### THE DATA
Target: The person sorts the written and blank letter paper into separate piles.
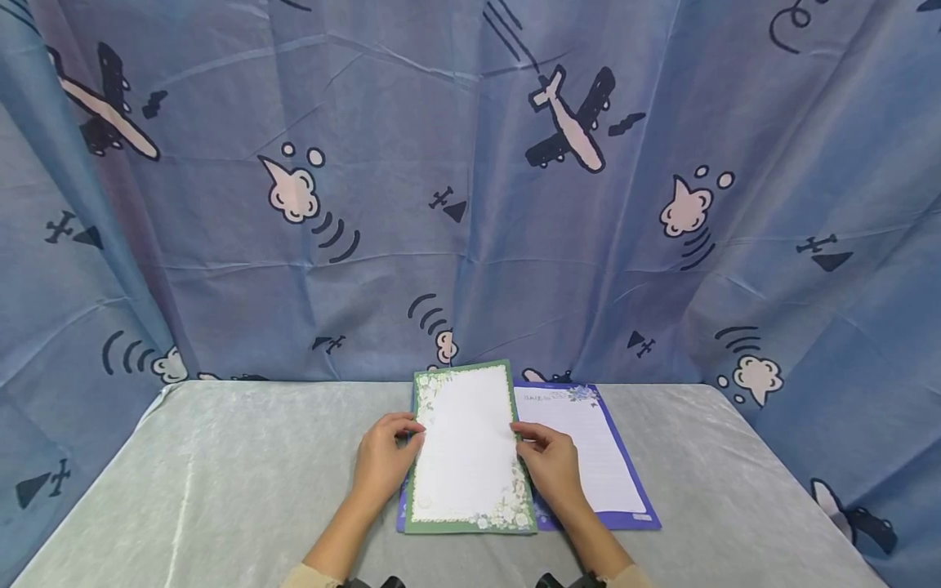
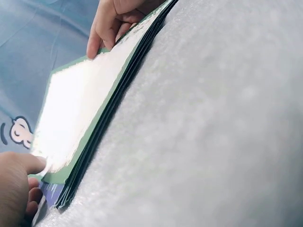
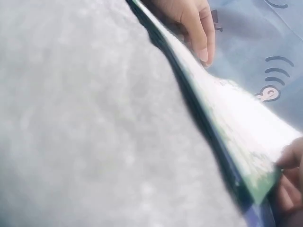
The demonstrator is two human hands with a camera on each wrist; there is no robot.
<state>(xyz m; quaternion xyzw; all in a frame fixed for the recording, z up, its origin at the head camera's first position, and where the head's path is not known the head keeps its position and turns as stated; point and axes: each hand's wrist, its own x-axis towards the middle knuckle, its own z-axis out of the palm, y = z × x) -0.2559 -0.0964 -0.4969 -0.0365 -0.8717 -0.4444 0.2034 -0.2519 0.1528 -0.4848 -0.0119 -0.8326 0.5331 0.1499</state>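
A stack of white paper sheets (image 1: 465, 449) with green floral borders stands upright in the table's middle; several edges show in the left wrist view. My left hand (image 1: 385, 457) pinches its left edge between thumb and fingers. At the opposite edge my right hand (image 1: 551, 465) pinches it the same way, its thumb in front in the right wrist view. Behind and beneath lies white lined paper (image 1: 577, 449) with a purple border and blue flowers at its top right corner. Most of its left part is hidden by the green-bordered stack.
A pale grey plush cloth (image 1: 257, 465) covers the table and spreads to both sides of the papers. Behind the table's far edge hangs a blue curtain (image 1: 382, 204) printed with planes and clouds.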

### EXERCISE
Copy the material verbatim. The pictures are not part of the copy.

### EXPECTED OUTPUT
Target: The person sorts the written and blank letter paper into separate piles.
The demonstrator is two human hands with a camera on each wrist; there is no robot.
<state>(xyz m; quaternion xyzw; all in a frame fixed for the recording, z up, its origin at the head camera's first position, and where the head's path is not known the head keeps its position and turns as stated; point and axes: each hand's wrist, its own x-axis towards the middle knuckle, its own z-axis out of the palm, y = z × x) -0.2559 -0.0964 -0.4969 -0.0365 -0.8717 -0.4444 0.2034 -0.2519 0.1528 -0.4848 -0.0119 -0.8326 0.5331 0.1499</state>
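A stack of white paper sheets (image 1: 465, 449) with green floral borders stands upright in the table's middle; several edges show in the left wrist view. My left hand (image 1: 385, 457) pinches its left edge between thumb and fingers. At the opposite edge my right hand (image 1: 551, 465) pinches it the same way, its thumb in front in the right wrist view. Behind and beneath lies white lined paper (image 1: 577, 449) with a purple border and blue flowers at its top right corner. Most of its left part is hidden by the green-bordered stack.
A pale grey plush cloth (image 1: 257, 465) covers the table and spreads to both sides of the papers. Behind the table's far edge hangs a blue curtain (image 1: 382, 204) printed with planes and clouds.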

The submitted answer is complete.